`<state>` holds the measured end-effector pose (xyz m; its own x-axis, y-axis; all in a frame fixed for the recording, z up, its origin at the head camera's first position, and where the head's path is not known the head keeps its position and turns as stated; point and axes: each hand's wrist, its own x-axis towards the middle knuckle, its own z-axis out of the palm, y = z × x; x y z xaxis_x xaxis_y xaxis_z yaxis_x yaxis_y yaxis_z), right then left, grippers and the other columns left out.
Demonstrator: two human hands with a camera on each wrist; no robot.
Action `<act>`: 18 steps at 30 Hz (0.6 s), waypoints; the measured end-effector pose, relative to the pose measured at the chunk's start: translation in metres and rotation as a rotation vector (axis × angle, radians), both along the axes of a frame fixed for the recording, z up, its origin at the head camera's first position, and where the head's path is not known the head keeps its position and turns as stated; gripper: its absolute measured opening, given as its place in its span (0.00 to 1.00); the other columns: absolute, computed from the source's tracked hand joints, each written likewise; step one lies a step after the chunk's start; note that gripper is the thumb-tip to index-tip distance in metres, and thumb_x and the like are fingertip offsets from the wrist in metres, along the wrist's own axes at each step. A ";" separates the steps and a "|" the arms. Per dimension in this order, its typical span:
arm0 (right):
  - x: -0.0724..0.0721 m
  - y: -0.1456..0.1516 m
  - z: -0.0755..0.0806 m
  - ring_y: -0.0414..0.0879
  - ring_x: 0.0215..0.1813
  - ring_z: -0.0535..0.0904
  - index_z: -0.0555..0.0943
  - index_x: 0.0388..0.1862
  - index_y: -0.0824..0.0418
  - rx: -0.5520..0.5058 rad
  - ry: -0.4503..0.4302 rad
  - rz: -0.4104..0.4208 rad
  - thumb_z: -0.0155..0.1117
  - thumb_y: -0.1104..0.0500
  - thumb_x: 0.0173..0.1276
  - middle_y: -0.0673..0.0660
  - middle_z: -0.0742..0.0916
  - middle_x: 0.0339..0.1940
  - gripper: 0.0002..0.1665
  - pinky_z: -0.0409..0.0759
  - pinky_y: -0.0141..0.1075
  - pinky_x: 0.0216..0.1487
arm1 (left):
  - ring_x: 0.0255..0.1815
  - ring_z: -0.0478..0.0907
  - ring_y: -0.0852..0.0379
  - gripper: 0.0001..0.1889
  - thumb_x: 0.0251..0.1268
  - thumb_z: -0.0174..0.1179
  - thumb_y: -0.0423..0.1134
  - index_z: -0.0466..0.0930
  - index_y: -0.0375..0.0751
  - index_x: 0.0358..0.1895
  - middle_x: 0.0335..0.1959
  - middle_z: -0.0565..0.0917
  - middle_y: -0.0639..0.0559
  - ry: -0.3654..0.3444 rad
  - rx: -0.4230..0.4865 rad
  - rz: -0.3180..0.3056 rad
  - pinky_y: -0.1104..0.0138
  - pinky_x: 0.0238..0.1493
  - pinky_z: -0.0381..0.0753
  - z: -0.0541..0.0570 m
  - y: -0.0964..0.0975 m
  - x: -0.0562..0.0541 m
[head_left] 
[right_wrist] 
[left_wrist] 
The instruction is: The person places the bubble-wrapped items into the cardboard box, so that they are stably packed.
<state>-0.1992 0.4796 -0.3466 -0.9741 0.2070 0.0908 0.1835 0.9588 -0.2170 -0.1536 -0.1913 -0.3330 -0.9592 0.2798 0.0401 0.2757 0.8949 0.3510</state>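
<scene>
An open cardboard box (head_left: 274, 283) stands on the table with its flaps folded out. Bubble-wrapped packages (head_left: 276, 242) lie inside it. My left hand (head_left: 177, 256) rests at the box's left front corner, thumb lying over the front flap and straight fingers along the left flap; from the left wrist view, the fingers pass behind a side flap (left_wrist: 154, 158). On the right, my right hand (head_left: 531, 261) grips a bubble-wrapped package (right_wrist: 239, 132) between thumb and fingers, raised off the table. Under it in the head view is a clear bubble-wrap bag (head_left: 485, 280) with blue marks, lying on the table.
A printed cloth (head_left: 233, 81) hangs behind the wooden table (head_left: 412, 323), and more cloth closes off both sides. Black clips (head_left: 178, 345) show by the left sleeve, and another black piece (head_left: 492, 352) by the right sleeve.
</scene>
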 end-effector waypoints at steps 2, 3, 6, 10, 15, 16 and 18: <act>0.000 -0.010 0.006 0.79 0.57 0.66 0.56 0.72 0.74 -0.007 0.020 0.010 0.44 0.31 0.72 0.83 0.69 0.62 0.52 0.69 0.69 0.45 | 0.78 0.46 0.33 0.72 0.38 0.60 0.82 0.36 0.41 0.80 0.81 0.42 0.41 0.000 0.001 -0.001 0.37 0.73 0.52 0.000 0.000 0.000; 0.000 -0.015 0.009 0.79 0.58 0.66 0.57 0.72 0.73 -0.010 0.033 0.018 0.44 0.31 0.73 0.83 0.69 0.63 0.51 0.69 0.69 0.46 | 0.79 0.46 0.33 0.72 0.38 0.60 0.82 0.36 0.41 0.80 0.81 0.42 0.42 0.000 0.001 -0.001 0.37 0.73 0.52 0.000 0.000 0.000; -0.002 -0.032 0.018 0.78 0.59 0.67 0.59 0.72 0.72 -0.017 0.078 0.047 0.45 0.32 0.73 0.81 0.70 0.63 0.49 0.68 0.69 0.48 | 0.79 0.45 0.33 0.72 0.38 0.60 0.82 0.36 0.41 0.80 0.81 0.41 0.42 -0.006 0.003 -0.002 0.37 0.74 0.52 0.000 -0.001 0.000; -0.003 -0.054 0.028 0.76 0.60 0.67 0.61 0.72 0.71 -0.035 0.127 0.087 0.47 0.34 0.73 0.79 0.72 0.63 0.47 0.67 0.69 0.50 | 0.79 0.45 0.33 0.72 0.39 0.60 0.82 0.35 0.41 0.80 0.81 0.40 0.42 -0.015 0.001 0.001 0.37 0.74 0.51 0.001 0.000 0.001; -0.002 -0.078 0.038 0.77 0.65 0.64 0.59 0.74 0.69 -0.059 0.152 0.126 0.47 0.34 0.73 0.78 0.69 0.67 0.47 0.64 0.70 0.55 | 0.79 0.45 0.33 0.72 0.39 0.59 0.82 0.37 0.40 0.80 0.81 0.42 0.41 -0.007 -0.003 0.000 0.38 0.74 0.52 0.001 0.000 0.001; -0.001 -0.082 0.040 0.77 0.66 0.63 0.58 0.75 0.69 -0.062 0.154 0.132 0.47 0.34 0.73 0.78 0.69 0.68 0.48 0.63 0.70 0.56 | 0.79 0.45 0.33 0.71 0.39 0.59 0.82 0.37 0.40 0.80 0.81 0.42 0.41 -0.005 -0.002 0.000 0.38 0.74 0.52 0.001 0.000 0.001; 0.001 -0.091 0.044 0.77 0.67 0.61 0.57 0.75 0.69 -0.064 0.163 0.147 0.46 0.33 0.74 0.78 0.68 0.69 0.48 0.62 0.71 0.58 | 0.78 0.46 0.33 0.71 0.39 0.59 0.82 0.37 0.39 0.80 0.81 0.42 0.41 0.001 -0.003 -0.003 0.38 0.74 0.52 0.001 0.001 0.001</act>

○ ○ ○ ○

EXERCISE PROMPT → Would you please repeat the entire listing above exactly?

EXERCISE SOLUTION →
`<state>` holds the measured end-effector pose (xyz m; its own x-axis, y-axis; all in a frame fixed for the recording, z up, its origin at the head camera's first position, and where the head's path is not known the head keeps its position and turns as stated; point and axes: each hand's wrist, its own x-axis towards the middle knuckle, its own z-axis out of the palm, y = z × x; x y z xaxis_x xaxis_y xaxis_z yaxis_x yaxis_y yaxis_z), right then left, grippers and the other columns left out.
Demonstrator: two human hands with a camera on each wrist; no robot.
Action `<act>`: 18 steps at 30 Hz (0.6 s), waypoints; the measured end-effector pose, relative to the pose measured at the chunk's start: translation in metres and rotation as a rotation vector (axis × angle, radians), both along the axes of a frame fixed for the recording, z up, its origin at the head camera's first position, and where the head's path is not known the head keeps its position and turns as stated; gripper: its absolute measured opening, given as its place in its span (0.00 to 1.00); the other columns: absolute, computed from the source's tracked hand joints, each written likewise; step one lies a step after the chunk's start; note that gripper is the thumb-tip to index-tip distance in metres, and thumb_x and the like are fingertip offsets from the wrist in metres, along the wrist's own axes at each step. A ";" separates the steps and a "|" the arms. Per dimension in this order, its typical span:
arm0 (right):
  - x: -0.0724..0.0721 m
  - y: -0.1456..0.1516 m
  - z: -0.0755..0.0806 m
  - ring_y: -0.0414..0.0879
  - ring_x: 0.0215..0.1813
  - ring_z: -0.0535..0.0904
  - index_z: -0.0555..0.0943
  - index_x: 0.0388..0.1862
  - index_y: -0.0824..0.0418
  - rx: -0.5520..0.5058 rad
  - ry: -0.4503..0.4302 rad
  - rz: -0.4104..0.4208 rad
  - thumb_z: -0.0155..0.1117
  - thumb_y: -0.1104..0.0500
  - thumb_x: 0.0173..0.1276
  - middle_y: -0.0673..0.0660
  - middle_z: -0.0742..0.0916
  - middle_x: 0.0339..0.1940
  - gripper: 0.0002..0.1665
  - pinky_z: -0.0409..0.0759
  - pinky_y: -0.0141..0.1075
  - pinky_x: 0.0216..0.1487
arm1 (left):
  - ring_x: 0.0255..0.1815
  - ring_z: -0.0478..0.0907
  - ring_y: -0.0852..0.0379
  - gripper: 0.0001..0.1889
  - thumb_x: 0.0251..0.1268
  - thumb_z: -0.0174..0.1179
  - thumb_y: -0.0423..0.1134
  - index_z: -0.0466..0.0930
  - index_y: -0.0375..0.0751
  - index_x: 0.0358..0.1895
  - middle_x: 0.0335..0.1959
  - middle_z: -0.0565..0.0917
  - middle_y: -0.0639..0.0559
  - ry: -0.3654..0.3444 rad
  - rx: -0.4230..0.4865 rad
  - rz: -0.3180..0.3056 rad
  - pinky_y: -0.1104..0.0138
  - pinky_x: 0.0238..0.1493
  - pinky_z: -0.0381..0.0753
  - z: -0.0541..0.0570 m
  - y: -0.0964..0.0975 m
  - x: -0.0562..0.0541 m
[head_left] 
[right_wrist] 
[left_wrist] 
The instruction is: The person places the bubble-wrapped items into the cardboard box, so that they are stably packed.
<state>-0.1992 0.4796 -0.3466 -0.9741 0.2070 0.0908 0.1835 0.9588 -0.2170 -0.1536 -0.1913 -0.3330 -0.9592 0.2798 0.0401 0.2757 0.8949 0.3510</state>
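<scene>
An open cardboard box (head_left: 274, 283) stands on the table with its flaps folded out. Bubble-wrapped packages (head_left: 276, 242) lie inside it. My left hand (head_left: 177, 256) rests at the box's left front corner, thumb lying over the front flap and straight fingers along the left flap; from the left wrist view, the fingers pass behind a side flap (left_wrist: 154, 158). On the right, my right hand (head_left: 531, 261) grips a bubble-wrapped package (right_wrist: 239, 132) between thumb and fingers, raised off the table. Under it in the head view is a clear bubble-wrap bag (head_left: 485, 280) with blue marks, lying on the table.
A printed cloth (head_left: 233, 81) hangs behind the wooden table (head_left: 412, 323), and more cloth closes off both sides. Black clips (head_left: 178, 345) show by the left sleeve, and another black piece (head_left: 492, 352) by the right sleeve.
</scene>
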 end-effector waypoints at steps 2, 3, 6, 10, 15, 16 and 18: <act>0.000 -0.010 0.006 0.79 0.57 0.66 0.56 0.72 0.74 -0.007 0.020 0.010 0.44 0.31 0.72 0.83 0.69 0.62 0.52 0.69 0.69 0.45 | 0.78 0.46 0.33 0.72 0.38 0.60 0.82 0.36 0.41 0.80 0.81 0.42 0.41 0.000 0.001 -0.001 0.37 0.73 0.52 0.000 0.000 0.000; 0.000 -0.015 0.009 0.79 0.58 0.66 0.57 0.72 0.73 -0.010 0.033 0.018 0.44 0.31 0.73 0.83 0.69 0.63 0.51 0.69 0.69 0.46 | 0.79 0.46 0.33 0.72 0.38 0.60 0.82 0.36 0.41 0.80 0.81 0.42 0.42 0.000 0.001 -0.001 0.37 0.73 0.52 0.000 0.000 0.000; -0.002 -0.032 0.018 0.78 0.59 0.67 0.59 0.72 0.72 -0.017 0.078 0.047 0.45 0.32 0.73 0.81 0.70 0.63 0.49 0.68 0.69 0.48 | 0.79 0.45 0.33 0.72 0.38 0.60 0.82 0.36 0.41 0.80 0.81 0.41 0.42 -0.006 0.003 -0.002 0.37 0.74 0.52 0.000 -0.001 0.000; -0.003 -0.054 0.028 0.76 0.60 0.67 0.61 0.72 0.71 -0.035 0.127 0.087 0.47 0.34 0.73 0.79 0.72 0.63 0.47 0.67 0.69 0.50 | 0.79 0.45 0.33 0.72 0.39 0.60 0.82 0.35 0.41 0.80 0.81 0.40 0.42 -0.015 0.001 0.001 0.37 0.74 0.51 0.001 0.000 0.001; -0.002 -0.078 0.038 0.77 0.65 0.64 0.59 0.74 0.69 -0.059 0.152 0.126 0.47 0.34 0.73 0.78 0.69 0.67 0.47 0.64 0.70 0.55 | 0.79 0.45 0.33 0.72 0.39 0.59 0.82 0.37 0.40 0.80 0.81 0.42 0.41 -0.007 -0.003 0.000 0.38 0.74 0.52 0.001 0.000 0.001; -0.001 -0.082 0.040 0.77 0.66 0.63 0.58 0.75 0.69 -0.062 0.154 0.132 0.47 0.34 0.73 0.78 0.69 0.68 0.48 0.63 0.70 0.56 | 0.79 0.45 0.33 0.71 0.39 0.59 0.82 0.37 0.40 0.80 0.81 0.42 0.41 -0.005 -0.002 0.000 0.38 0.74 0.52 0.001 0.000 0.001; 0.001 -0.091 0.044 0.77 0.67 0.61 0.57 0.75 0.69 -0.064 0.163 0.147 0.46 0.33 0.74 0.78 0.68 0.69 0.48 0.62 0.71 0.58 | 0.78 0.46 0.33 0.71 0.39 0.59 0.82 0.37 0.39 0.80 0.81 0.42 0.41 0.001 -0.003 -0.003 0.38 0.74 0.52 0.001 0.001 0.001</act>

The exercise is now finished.